Привычно пригибаясь, словно находился в секторе обстрела, он двинулся вперед, перебегая от одной вентиляционной шахты к другой, пока не остановился точно напротив окон сивцовской квартиры. Ракурс был очень удобный – немного сверху вниз. Занавесок на окнах не было, и видимость оказалась отличной.

– Отлично! – удовлетворенно сказал Званцев, вынимая из чехла бинокль.

Впрочем, и без бинокля было видно, что птички еще не покинули клетку: кухонное окно загораживала чья-то спина, и Званцев готов был поклясться, что эта спина принадлежит его давнему врагу. Он поднес бинокль к глазам. Это действительно был Забродов в натуральную величину, почти совсем не изменившийся за эти годы, разве что виски поседели да черты лица как-то заострились, стали жестче, а в уголках твердого рта залегли горькие складки. Сидя на корточках за вентиляционной шахтой с биноклем у глаз, Званцев поймал себя на том, что думает о непривычных и, по его мнению, глупых вещах. Там, за ярко освещенным окном кухни, стоял великолепный образчик человеческого материала – умный, твердый, как железо, быстрый, непредсказуемый, неотразимый для женщин, – стоял в чужой квартире с чужими людьми, занимаясь ерундой просто потому, что другим заниматься не умел. Пустоцвет, после которого не останется ничего, кроме нескольких сотен книг, написанных не им и не про него, отработанный материал, выброшенная за ненадобностью деталь мощной когда-то машины, человеческий шлак, который никак не может просто лечь и умереть, чтобы не путаться у людей под ногами…

«Молочный брат», понятный Званцеву гораздо лучше, чем все эти молодчики в джипах с их длинными пальто и пустыми глазами.

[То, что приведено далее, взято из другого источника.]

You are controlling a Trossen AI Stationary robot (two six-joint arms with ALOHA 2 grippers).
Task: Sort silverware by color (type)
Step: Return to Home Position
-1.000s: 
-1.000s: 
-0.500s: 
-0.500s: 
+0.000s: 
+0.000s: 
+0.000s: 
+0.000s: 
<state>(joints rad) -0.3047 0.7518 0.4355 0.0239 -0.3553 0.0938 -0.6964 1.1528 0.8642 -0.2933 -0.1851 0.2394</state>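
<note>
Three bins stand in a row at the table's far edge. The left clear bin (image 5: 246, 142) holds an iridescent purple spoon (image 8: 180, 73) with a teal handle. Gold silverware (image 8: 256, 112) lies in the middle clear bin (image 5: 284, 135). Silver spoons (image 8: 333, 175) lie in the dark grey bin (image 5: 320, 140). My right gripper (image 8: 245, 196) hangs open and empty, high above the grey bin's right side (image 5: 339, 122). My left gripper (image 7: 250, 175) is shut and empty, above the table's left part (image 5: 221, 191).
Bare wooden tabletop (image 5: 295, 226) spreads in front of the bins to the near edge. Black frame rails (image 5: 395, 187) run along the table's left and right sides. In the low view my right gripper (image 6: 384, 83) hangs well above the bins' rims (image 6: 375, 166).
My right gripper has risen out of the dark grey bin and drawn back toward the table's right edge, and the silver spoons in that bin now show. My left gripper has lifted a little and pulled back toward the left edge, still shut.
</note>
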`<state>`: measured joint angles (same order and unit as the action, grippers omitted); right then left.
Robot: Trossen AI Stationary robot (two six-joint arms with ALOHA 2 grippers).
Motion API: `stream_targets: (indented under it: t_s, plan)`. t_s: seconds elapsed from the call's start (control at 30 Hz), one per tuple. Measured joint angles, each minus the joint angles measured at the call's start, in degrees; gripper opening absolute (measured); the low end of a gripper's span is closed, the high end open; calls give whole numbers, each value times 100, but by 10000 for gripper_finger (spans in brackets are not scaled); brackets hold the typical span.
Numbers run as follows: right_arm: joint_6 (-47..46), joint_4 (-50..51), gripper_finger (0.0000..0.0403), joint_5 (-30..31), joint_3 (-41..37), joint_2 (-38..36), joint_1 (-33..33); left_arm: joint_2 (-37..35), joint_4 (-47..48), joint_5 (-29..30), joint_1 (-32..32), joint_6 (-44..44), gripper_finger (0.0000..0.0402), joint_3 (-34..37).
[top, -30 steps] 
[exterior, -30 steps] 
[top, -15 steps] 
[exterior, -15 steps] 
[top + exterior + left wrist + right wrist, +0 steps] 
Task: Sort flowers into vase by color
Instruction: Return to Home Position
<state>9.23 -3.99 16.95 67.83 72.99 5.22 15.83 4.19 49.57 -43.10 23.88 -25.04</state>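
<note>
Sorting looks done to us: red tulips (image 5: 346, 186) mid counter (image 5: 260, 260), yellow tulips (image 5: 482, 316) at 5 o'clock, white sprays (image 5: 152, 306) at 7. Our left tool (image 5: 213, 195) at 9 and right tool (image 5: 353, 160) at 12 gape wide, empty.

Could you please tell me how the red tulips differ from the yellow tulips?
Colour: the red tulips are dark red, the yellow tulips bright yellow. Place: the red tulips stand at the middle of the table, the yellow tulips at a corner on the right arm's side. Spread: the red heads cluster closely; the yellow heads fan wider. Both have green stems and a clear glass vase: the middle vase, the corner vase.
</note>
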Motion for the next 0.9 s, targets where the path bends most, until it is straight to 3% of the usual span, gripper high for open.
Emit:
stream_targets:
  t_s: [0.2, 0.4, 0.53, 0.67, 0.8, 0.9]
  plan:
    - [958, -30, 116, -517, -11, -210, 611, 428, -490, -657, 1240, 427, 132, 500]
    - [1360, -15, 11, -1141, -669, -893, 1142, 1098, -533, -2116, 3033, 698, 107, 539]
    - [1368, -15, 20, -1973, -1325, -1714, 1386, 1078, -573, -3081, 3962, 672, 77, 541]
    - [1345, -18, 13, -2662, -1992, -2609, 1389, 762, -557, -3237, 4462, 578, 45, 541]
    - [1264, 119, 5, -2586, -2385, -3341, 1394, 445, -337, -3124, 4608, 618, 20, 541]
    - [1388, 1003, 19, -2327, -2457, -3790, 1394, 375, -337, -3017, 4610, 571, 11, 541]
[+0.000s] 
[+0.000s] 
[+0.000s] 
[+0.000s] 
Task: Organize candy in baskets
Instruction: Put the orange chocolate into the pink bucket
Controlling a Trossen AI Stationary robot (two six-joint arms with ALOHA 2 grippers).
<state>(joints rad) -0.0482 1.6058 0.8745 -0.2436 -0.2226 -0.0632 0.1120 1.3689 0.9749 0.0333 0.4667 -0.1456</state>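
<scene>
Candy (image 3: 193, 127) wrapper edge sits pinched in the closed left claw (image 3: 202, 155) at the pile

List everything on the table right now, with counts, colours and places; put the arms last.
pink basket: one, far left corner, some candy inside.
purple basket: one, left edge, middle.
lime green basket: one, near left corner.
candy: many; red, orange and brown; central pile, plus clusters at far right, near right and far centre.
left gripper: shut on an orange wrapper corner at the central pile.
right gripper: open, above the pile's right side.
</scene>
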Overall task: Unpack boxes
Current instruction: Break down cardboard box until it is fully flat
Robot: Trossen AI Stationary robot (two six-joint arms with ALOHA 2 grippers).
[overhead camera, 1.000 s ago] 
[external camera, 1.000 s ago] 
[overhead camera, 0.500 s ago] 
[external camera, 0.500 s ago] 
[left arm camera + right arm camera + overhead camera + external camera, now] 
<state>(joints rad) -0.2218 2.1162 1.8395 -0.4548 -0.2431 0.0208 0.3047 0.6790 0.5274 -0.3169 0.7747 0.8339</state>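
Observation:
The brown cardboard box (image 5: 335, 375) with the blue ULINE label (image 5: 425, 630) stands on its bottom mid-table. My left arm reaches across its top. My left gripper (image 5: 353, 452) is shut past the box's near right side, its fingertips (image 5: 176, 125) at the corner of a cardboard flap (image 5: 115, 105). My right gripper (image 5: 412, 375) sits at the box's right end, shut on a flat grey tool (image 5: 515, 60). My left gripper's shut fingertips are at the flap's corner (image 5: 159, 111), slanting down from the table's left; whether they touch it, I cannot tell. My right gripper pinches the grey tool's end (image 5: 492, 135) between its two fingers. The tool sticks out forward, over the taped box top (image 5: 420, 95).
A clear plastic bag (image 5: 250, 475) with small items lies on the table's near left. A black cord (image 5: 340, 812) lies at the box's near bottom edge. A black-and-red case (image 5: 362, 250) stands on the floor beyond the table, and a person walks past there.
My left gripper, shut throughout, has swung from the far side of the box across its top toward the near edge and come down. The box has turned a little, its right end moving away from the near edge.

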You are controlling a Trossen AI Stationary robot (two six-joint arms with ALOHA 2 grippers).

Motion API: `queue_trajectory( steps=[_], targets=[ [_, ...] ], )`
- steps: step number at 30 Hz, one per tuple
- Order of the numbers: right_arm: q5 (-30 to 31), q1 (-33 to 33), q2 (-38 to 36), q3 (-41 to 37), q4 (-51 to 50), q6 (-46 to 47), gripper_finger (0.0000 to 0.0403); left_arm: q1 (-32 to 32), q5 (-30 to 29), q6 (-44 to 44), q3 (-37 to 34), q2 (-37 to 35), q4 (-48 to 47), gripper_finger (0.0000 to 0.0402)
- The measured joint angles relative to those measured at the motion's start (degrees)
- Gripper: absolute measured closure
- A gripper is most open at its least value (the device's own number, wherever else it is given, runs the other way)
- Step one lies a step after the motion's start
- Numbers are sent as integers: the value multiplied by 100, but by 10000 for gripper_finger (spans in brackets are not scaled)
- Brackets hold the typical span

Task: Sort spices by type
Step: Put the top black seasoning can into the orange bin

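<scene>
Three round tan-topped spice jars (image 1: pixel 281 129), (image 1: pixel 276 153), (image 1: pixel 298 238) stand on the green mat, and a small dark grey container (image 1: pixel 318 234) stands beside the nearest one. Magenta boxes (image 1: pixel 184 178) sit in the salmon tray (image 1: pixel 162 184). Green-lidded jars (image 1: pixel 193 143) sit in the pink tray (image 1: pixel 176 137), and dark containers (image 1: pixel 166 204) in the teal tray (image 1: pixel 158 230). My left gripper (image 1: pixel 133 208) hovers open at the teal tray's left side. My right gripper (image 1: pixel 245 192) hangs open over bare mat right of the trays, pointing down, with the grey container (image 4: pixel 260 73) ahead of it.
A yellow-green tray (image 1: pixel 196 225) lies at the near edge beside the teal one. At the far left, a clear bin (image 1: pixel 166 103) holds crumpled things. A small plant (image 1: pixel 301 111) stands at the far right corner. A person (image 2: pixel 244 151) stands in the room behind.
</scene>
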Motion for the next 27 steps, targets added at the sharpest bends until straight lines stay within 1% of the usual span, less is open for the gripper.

«Старая сволочь, – подумал Званцев. – Вот за это я его больше всего и ненавижу: вечно в его присутствии в голову начинает лезть какая-то чушь, словно он ее транслирует в широком диапазоне. Тогда лезла и сейчас лезет… Ничего, теперь это ненадолго.»

Он разглядел пригорюнившегося за столом Лопатина, задумчиво игравшего с крышкой заварочного чайника: поднимет – опустит, поднимет – опустит… Званцеву вовсе не обязательно было слышать их разговор: он и так знал, о чем идет речь, да и это не имело уже ровным счетом никакого значения. Эти люди были списаны со счетов, оставалось только отправить их в утиль.

Званцев перевел бинокль на окна гостиной.

– О! – сказал он, словно подглядел что-то любопытное. Ничего любопытного там не было – просто Василек и Оля, сидевшие на диване, как парочка на смотринах.

Только вот смотрины были, мягко говоря, нетрадиционные: у обоих при ближайшем рассмотрении оказались попарно связаны конечности, а у Василька в придачу к этому был заклеен рот. Над ними с бутылкой в руке стоял лопатинский пацан – караулил. Никто не допрашивал пленных, не бил по лицу и не прижигал им гениталии сигаретой. Званцев даже закряхтел с досады: терять идеальную секретаршу было жаль. «Да чего там, – сказал он себе, – баб, что ли, в Москве не хватает? Новую заведу, невелика потеря…»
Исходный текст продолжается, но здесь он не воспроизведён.